Implement kv cache sparsity like H2O with attention score #30758

HarryWu99 · 2024-05-11T11:56:04Z

Feature request

Hello!

It is a bit like #26553, which implement SinkCache. I would love to see some method of kv cache sparsity like H2O implemented, as proposed in http://arxiv.org/abs/2405.04434.
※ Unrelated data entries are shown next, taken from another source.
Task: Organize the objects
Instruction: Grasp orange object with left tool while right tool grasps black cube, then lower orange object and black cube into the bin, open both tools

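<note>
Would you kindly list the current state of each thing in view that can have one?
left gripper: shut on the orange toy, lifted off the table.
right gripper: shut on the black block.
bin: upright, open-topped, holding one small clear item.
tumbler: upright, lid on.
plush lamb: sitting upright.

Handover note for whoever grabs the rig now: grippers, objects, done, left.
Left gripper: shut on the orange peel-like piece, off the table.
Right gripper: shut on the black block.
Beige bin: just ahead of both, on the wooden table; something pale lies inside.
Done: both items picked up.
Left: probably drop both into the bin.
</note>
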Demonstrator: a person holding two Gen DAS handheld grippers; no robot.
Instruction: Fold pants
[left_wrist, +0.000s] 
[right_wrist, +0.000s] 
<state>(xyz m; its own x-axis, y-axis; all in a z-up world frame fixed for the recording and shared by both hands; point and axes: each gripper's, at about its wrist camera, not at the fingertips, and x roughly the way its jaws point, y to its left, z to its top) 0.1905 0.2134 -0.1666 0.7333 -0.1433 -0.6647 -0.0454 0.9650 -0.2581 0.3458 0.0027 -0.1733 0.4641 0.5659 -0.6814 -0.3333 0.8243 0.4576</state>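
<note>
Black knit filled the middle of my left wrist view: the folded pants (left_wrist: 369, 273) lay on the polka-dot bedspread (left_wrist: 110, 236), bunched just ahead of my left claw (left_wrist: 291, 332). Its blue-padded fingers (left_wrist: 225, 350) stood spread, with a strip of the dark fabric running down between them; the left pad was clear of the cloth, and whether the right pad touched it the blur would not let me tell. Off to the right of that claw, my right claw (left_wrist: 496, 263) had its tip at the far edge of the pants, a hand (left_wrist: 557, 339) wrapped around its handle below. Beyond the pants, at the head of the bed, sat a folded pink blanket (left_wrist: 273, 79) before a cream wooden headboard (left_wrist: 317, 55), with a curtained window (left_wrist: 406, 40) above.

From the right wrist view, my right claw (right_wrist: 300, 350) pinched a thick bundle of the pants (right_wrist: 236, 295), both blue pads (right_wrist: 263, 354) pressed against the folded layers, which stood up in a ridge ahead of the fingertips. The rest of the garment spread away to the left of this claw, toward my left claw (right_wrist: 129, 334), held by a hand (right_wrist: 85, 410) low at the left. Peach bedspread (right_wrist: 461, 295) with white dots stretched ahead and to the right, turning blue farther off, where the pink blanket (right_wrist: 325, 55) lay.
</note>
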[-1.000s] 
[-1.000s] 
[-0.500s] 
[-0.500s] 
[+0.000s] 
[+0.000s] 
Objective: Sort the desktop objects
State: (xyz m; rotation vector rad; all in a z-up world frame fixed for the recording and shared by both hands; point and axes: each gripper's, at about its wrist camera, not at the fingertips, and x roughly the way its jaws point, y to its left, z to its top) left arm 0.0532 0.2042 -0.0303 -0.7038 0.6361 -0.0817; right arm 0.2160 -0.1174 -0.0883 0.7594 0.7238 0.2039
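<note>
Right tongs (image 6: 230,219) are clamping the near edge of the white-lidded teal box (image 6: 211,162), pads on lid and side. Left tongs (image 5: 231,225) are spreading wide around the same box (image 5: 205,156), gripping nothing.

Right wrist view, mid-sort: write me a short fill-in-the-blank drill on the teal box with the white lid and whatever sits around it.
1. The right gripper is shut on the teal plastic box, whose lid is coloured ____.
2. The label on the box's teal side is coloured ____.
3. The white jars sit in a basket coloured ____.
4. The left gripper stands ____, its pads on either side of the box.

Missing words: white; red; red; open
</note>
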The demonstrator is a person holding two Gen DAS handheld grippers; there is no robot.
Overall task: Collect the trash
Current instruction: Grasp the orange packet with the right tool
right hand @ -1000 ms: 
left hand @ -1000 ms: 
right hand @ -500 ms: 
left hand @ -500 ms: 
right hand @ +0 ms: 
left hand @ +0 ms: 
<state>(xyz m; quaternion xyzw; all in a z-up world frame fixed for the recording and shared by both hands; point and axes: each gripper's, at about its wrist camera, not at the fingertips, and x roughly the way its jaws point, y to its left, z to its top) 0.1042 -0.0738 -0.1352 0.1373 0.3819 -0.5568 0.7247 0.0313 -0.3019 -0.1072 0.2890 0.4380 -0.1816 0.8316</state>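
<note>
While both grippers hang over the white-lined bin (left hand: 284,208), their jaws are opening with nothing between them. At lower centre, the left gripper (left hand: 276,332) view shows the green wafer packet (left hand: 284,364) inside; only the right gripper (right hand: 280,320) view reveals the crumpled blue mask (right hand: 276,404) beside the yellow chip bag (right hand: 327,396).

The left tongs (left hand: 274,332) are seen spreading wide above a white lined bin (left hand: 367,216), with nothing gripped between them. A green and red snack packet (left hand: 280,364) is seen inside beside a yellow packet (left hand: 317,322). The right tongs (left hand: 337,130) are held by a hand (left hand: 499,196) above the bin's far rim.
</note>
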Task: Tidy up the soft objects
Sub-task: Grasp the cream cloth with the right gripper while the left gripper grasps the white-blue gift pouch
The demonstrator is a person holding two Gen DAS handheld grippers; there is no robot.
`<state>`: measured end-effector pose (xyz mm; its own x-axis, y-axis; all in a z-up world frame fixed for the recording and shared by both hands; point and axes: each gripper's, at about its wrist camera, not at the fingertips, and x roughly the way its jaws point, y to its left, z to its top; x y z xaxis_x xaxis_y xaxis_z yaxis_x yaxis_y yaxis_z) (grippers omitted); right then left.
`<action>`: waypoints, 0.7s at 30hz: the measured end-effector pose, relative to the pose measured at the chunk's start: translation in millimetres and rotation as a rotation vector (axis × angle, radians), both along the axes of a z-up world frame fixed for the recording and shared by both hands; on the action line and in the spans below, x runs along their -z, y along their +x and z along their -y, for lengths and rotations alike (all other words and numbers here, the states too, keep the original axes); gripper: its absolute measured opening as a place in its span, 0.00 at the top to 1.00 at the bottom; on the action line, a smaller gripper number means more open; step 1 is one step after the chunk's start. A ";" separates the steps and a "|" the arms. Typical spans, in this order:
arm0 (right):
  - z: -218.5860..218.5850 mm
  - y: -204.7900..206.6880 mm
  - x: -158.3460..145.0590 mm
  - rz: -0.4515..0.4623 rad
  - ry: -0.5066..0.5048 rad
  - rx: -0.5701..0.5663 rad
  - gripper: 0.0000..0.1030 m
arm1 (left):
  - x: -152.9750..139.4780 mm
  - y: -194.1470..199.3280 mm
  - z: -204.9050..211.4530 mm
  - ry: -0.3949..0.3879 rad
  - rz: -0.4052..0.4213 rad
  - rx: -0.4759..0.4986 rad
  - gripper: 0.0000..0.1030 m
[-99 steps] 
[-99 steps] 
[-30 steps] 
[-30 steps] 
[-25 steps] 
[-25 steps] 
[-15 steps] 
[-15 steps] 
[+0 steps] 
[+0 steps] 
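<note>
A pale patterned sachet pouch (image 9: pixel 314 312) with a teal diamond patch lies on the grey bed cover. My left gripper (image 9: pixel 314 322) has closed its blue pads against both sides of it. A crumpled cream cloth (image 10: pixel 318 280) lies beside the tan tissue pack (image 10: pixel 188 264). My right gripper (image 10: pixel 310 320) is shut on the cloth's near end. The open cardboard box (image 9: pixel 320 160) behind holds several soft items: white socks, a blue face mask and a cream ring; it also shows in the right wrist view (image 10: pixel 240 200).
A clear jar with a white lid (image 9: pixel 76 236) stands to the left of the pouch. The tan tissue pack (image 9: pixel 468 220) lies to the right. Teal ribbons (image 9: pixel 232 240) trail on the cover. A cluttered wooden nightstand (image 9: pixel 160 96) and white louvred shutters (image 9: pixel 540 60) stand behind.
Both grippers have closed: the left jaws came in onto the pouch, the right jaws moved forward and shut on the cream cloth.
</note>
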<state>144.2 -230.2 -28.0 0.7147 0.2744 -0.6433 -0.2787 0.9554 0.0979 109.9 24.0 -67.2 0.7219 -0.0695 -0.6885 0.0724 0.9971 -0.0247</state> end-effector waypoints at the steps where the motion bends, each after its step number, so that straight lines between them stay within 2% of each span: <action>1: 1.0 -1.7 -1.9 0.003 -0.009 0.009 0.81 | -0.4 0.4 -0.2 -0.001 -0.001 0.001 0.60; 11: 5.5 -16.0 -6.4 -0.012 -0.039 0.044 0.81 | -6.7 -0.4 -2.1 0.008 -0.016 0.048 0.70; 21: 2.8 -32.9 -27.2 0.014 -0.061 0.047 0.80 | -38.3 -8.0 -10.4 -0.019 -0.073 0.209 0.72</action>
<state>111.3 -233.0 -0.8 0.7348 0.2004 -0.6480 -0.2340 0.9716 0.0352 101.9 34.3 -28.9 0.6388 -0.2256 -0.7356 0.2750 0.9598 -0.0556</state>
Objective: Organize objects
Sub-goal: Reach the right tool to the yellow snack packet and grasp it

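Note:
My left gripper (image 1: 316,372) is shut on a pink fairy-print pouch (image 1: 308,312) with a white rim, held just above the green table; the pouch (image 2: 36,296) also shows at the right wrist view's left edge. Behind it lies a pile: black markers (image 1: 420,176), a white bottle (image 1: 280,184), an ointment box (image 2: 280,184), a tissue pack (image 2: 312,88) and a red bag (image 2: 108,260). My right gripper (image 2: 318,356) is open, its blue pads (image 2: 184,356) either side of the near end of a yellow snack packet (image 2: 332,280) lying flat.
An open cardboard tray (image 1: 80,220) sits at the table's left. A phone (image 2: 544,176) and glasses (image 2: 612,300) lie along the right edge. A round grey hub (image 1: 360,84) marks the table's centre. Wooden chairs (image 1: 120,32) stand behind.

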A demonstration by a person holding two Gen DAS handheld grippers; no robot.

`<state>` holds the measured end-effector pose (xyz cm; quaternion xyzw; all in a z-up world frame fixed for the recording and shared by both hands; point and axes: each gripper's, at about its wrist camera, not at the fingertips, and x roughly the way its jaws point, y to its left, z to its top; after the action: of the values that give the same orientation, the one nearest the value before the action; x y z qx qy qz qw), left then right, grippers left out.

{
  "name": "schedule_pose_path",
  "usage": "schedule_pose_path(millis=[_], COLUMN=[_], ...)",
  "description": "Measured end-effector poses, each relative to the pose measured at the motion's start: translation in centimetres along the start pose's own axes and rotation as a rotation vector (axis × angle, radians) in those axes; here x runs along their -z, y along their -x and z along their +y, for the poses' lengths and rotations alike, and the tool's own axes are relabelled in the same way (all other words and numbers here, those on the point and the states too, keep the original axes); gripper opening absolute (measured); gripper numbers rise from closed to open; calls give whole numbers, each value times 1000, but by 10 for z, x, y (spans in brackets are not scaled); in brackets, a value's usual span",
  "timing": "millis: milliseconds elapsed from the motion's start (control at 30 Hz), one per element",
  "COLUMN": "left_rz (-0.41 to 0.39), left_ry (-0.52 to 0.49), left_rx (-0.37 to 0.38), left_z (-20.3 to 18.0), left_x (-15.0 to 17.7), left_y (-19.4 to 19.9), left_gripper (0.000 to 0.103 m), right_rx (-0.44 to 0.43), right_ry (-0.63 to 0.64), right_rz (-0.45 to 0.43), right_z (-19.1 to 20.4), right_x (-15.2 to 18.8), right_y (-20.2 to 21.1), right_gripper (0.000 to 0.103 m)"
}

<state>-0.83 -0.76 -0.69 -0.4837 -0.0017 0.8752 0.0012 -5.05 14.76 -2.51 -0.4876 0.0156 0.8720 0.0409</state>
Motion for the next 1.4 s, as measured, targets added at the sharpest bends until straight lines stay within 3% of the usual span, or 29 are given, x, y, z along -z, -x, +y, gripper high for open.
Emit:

The authors have release the code here: https://github.com/FMInference/H2O.

People can use it like:

from transformers import AutoModelForCausalLM AutoTokenizer, H2O_Cache

cache = H2O_Cache(recent_length=512, HH_length=512)
gen_out = model.generate(**inputs, do_sample=False, max_new_tokens=3000, past_key_values=cache)

Motivation

Our approach is based on the noteworthy observation that a small portion of tokens contributes most of the value when computing attention scores.
a KV cache eviction policy that dynamically retains a balance of recent and H2 tokens

Your contribution

I would love to help implement this into transformers.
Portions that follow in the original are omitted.